South America intrigued Charles Darwin who on his visits to this continent experienced and observed plant and animal life plus extinct forms of modern day plants and animals via fossils in the rock layers, all of which he diligently recorded, and which led over several years to him developing his Theory of Natural Selection. He travelled extensively around this continent including time spent in the Falkland Islands, Uruguay, Argentina, Brazil, Peru, The Galapagos Islands, Chile, along the way journeying into the Andes and more. We’re so fortunate to have great documentation of his travels and his experiences like his Voyage of The Beagle and the proceedings and journals of the major scientific associations to which he presented his work.

From Science News “Many of the species Darwin discovered in the fossils were previously unknown to science, including several giant ground sloths, compact car–sized relatives of armadillos called glyptodonts (SN Online: 2/22/16) and ancient kin of horses and elephants. Because many of those animals were apparently extinct — but just as apparently related to species still living in the region — Darwin concluded the fossils were strong evidence for the “transmutation,” or evolution, of species. This evidence was all the more convincing to him, Lister suggests, because he had unearthed the fossils himself. He saw firsthand the fossils’ geologic context, which enabled him to more easily infer how species had changed through time.”

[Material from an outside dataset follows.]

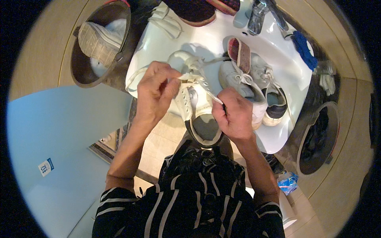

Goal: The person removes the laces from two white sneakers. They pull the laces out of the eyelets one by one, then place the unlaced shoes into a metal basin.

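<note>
A white sneaker (pixel 186 102) with a dark heel lies over the front edge of the white sink basin (pixel 268 142), toe away from me, its laces partly out of the eyelets. My left hand (pixel 157 90) pinches the white shoelace (pixel 190 76) above the shoe's tongue. On the other side of the shoe, my right hand (pixel 233 114) is closed on its eyelet edge; whether it also grips lace is hidden. Right of it in the basin stand a white sneaker (pixel 258 110) and a white sneaker with a dark heel (pixel 274 111). A brown-and-red scrubbing pad (pixel 244 56) rests near their toes.
Dark shoes (pixel 193 13) and loose white laces (pixel 165 22) lie at the basin's far side, near a metal faucet (pixel 256 17). A blue cloth (pixel 304 50) hangs on the right rim. A bucket (pixel 74 71) with a shoe stands left, another dark bucket (pixel 336 136) right.
</note>
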The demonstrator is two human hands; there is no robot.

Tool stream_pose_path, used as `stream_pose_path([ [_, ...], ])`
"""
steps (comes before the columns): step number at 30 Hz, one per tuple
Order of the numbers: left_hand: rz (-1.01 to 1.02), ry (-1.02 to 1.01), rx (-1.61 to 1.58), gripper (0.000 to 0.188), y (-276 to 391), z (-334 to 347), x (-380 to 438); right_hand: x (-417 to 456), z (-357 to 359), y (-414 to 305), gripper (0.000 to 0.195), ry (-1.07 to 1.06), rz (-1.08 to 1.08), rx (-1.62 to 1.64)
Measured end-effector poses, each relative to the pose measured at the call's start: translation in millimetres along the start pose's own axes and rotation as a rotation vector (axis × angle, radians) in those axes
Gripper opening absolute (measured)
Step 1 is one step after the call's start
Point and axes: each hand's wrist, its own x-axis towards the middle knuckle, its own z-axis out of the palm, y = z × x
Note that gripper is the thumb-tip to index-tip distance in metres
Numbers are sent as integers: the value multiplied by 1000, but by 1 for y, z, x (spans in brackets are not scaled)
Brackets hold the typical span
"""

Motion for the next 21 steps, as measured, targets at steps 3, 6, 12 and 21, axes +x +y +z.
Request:
stream_pose_path([
  [3, 146, 35, 83, 7, 4, -3, 11, 0, -1, -2, 14, -26, 21, -12],
  [6, -34, -4, -151, 7, 6, 2, 17, 1, -2, -5, 14, -40, 21, -35],
  [12, -75, -232, -270, 13, 27, -20, 53, 1, -2, -4, 14, -77, 46, -51],
  [21, 448, 54, 231, 15, 31, -25, 82, 2, 0, -1, 15, -51, 31, -15],
])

Montevideo’s National Museum of Natural History has this beautiful Glyptodon fossil, complete with an amazing spike-ended tail looking for all the world like a lethal weapon of war, the mace. It was rather disappointing that this magnificent fossil sits in a cluttered space in front of some kind of storage instead of occupying an otherwise empty space without distractions so that it’s magnificence can be appreciated. Some similar fossils have been reported to be as large as cars but up to 8ft tall, and often likened to the VW Beetle. There are several similar fossils at Colonia, and a terrific one at MAPI the Museum of Pre-Columbian and Indigenous Art in the Ciudad Viejo, Montevideo.

The beautiful surface texture of the bony carapace. Each roughly hexagonal unit measures approximately 3cm-4cm across.

There was a variety of tail shapes and textures of the hard thick bony carapaces some of which have been assembled here

An interesting nearby area featured birds of Uruguay, their nests and eggs, with an accompanying chart identifying them all and their usual habitats. But I felt that missing from this display was a taxidermist treated model of each one, that might have tied all the species and their habitats together within the national territory of Uruguay.

The museum is housed in a historic building on a large block of land, and I hope there are some plans for expansion of this museum – as institutions of this kind have so much value for the nation and the education of its children.